Chez toutes les plantes à fleurs (par exemple le maïs, le blé, la tomate…), la reproduction sexuée présente un processus unique appelé double-fécondation. Lors de ce processus, deux fusions séparées et simultanées des gamètes mâle (père) et femelle (mère) donnent la graine qui contient d’une part l’embryon qui donnera la future plante, et d’autre part l’abumen, un tissu nourricier, qui alimente l’embryon en énergie lors de la germination. Vers la fin des années 1950, des anomalies de double-fécondation ont notamment été découvertes chez le maïs où certaines plantes présentaient un processus modifié. Les embryons obtenus étaient haploïdes, c’est-à-dire qu’ils contenaient uniquement les chromosomes issus du matériel génétique de l’un des deux parents, sans la paire complémentaire du deuxième parent. Pour être viables, ils dupliquaient leurs chromosomes à l’identique. Les plantes ainsi obtenues étaient des "lignées pures", c’est-à-dire qui produisent par auto-fécondation une descendance génétiquement identique à elle-même. Ce processus modifié, appelé reproduction par induction haploïde, présente un grand intérêt pour la sélection des plantes car elle permet de fixer la variabilité acquise lors des étapes de sélection antérieures en deux générations contre sept en moyenne pour les plantes ne présentant pas cette anomalie de reproduction. Dans cet article, les découvertes récentes sur la reproduction par induction haploïde sont résumées et mises en relation afin de proposer de nouveaux modèles pouvant expliquer leurs fonctionnements.

Un nouveau modèle pour cette double-fécondation modifiée

Au cours des 60 ans de recherche sur la reproduction par induction haploïde, deux hypothèses principales, qui ont souvent été opposées, sont apparues pour expliquer ce phénomène. La première est fondée sur l’absence de l’une des deux fécondations dans le processus de double-fécondation et la seconde suppose une double-fécondation réussie mais suivie de l’élimination du génome de l’un des deux parents. À la lumière de récentes découvertes sur les processus moléculaires qui régissent la double-fécondation et de leur analyse, les chercheurs émettent une nouvelle hypothèse, compatible avec les deux hypothèses historiques : un défaut lors de la double fécondation créerait une situation propice pour la formation d’une graine viable mais contenant un embryon haploïde formé par l’élimination de l’un des deux génomes parentaux.

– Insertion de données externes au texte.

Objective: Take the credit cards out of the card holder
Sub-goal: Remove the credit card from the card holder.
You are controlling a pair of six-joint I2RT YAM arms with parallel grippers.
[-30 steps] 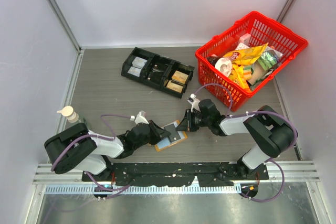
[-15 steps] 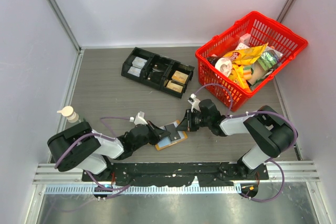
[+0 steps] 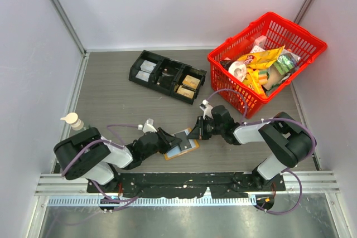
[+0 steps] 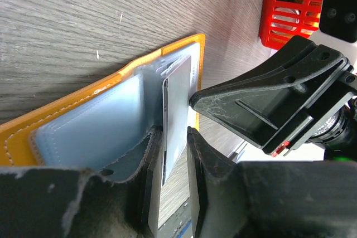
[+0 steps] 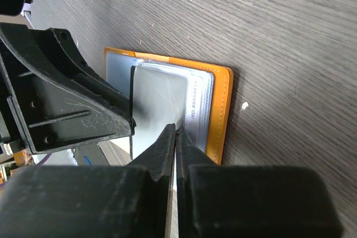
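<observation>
The tan-orange card holder lies open on the table near the front, between my two grippers. Its blue-grey inner panels show in the left wrist view and its orange edge in the right wrist view. A grey card stands partly lifted out of it, seen edge-on in the left wrist view. My right gripper is shut on the card's edge. My left gripper straddles the same card with its jaws narrowly apart, one finger resting on a panel.
A black compartment tray with small boxes stands at the back. A red basket full of snack packets is at the back right. A small white-capped bottle stands at the left edge. Grey walls close in both sides.
My left arm's rear links have crept slightly right and forward. Both grippers stay at the card holder, and the card stands about as before.
</observation>
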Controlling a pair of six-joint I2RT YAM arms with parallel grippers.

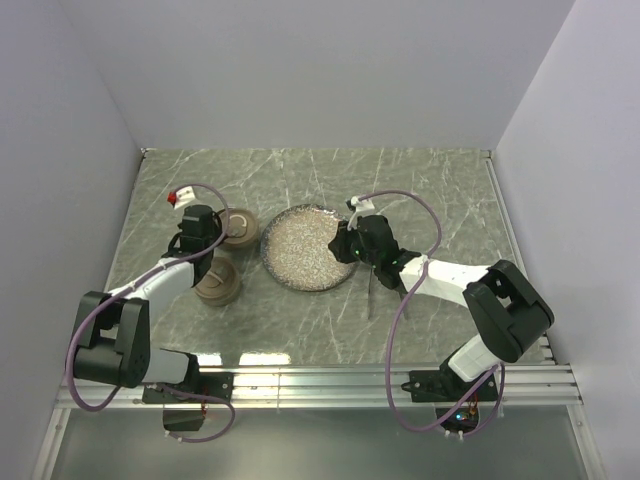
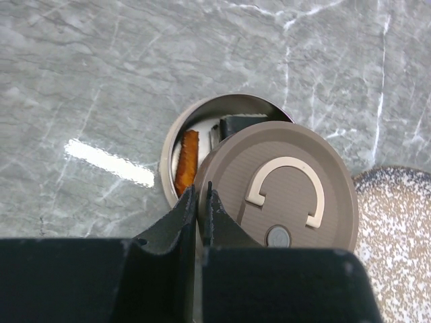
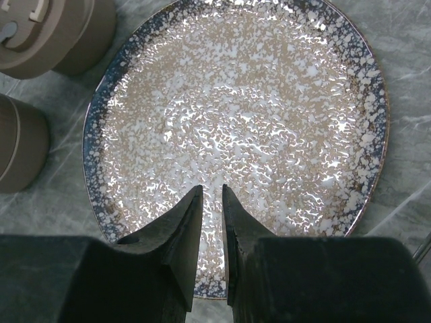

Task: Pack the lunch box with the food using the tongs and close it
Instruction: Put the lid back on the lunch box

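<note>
Left gripper [image 2: 202, 196] clenched on the lid [image 2: 283, 195] rim nearest it; stiff, light, likely slick, so edge-pinching suited; right gripper [image 3: 212, 202] slightly parted, empty

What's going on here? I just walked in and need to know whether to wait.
The left end effector is pinching the rim of the brown lid, which sits askew over the round lunch box; an orange food piece shows inside. The right end effector hovers slightly open over the speckled plate. The tongs lie on the table beside that arm.
</note>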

Cette analyse ouvre de nouvelles perspectives de recherche afin de mieux comprendre la reproduction des plantes et appréhender les questions de stabilité des génomes et du dialogue entre les gamètes mâle et femelle chez les plantes. Pour la sélection variétale, la meilleure compréhension de la reproduction par induction haploïde, et notamment les mécanismes de ce processus, est crucial pour une amélioration de l’efficacité des processus de sélection.

Source : Puzzling out plant reproduction by haploid induction for innovations in plant breeding. Nathanaël M. A. Jacquier, Laurine M. Gilles, Douglas E. Pyott, Jean-Pierre Martinant, Peter M. Rogowsky and Thomas Widiez, Nature Plants, juin 2020.